The alleged Perelman scheme
Sylebra charges that Ronald Perelman, who owned 39 percent of SGC through his holding company, McAndrews & Forbes, wanted to force Sylebra out and used the tight gaming industry regulations that governed SGC and its subsidiary, Bally Gaming, Inc., to subject Sylebra to a series of trumped-up investigations into its “suitability” as a gaming investor.
Meanwhile, Perelman misused his influence over the SGC directors to force through by-law changes that allowed the company to freeze and then forcibly redeem investments by any shareholder found “unsuitable” due to the taint of suspicion that such investigations might incur, the suit says.

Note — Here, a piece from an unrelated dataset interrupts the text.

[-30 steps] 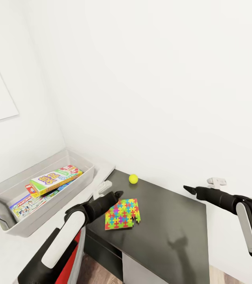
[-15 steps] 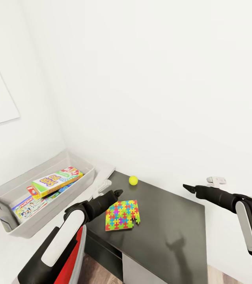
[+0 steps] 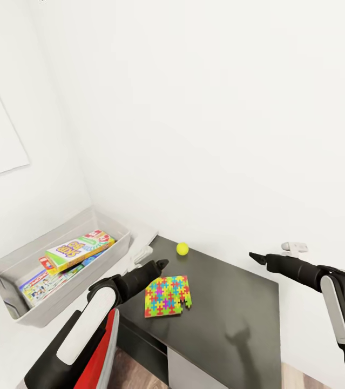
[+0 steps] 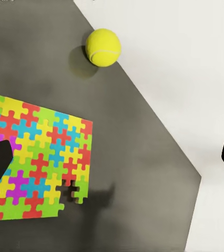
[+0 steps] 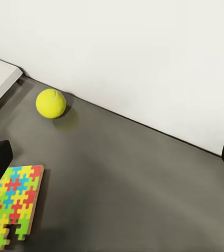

At the same time, Perelman tricked the shareholders into supporting a 2018 charter change to Nevada on the pretext that SGC would then be less vulnerable to suits by activist investors hoping to force short-term profit changes on the board, Sylebra claims. But in fact, the move was made to insulate the directors and officers from liability for helping Perelman elbow Sylebra out and gain power the suit says.
Wrong venue
Addressing defendants’ motion to dismiss under both Chancery Rule 12(b)(3) for improper venue and Chancery Rule 12(b)(6) for failure to state viable claims , Vice Chancellor Slights first denied Sylebra’s belated motion to amend the claims, finding that plaintiff in effect, put the cart before the horse by concentrating on opposing dismissal under 12(b)(6) before seeking leave to amend.
He then found that:
Any request to have the Chancery Court declare SGC’s Delaware charter or bylaw provisions invalid “faces an immediate and insoluble problem”—they ceased to exist after reincorporation.
Any request to have Chancery invalidate the Nevada charter or bylaw provisions would have this Court do “what this Court strongly prefers courts in other jurisdictions not do with respect to Delaware corporations—decide matters that impact the internal affairs of a corporation chartered in another state.”
It is indisputable that the Nevada Charter and Nevada Bylaw provisions implicated by Sylebra’s claims fall within the purview of the internal affairs doctrine.
No escape from forum clause
The vice chancellor ruled that contrary to Sylebra’s assertions:
It did consent to the forum selection bylaw because it knew SGC required securities in the company to “be held subject to the suitability standards” so it might be barred from selling its stock and besides “the link Sylebra attempts to draw between the ability of a stockholder to sell its shares and that stockholder’s consent to the corporation’s bylaws finds no support in our law.”
The forum selection bylaw Is not unreasonable or unjust because plaintiff’s allegation that Nevada state courts are accustomed to “only holding fiduciaries accountable for ‘intentional misconduct, fraud or a knowing violation of the law” is an unsupported characterization of the Nevada courts.
The forum bylaw was not procured by fraud because Sylebra failed to allege: “the time, place, and contents of the false representation, the identity of the person(s) making the representation, and what he intended to obtain thereby.” Plaintiff never opposed the adoption of the bylaw when it was clearly presented for adoption and never provided specifics to support its claim that Nevada law would insulate the directors from fiduciary duty charges.